WORK TASK » The material below holds pictures; leave them out, and copy exactly, and only, the lines from the one with "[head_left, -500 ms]" through the last.

DATASET CONTENT »

=== Section Start ===

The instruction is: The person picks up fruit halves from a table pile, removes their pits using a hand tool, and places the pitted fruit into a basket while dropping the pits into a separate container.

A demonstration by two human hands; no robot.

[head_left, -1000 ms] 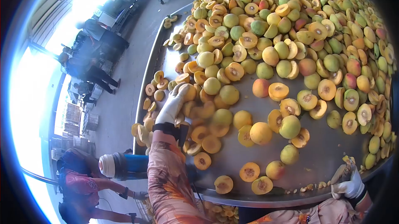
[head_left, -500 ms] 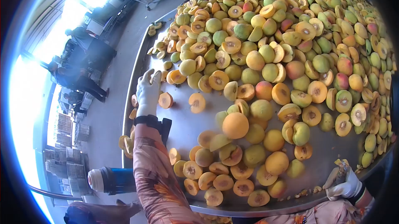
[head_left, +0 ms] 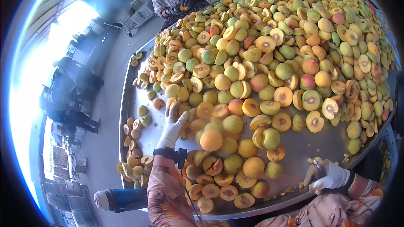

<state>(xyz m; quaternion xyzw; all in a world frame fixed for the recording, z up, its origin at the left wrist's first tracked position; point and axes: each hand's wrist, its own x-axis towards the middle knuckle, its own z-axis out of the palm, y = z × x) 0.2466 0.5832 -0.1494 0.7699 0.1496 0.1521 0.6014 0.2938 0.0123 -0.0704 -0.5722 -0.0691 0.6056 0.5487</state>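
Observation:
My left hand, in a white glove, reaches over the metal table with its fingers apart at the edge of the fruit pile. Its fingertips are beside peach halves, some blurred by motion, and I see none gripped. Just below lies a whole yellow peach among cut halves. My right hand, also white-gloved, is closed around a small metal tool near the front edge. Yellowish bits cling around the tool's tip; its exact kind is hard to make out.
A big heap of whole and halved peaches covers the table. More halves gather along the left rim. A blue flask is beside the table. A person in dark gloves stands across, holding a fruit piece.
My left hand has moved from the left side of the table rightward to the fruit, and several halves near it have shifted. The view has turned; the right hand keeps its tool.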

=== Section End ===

SOLUTION FOR THIS EXERCISE »
[head_left, -500 ms] 
[head_left, +0 ms] 

<state>(xyz m; quaternion xyzw; all in a world frame fixed for the recording, z up, its origin at the left wrist's first tracked position; point and axes: each hand's wrist, its own x-axis towards the middle knuckle, its own z-axis out of the palm, y = z × x) 0.2466 0.5832 -0.1494 0.7699 0.1496 0.1521 0.6014 0.2938 0.0123 -0.0704 -0.5722 -0.0691 0.6056 0.5487</state>
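Observation:
My left hand, in a white glove, reaches over the metal table with its fingers apart at the edge of the fruit pile. Its fingertips are beside peach halves, some blurred by motion, and I see none gripped. Just below lies a whole yellow peach among cut halves. My right hand, also white-gloved, is closed around a small metal tool near the front edge. Yellowish bits cling around the tool's tip; its exact kind is hard to make out.
A big heap of whole and halved peaches covers the table. More halves gather along the left rim. A blue flask is beside the table. A person in dark gloves stands across, holding a fruit piece.
My left hand has moved from the left side of the table rightward to the fruit, and several halves near it have shifted. The view has turned; the right hand keeps its tool.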

Nothing else is needed, and the exercise is over.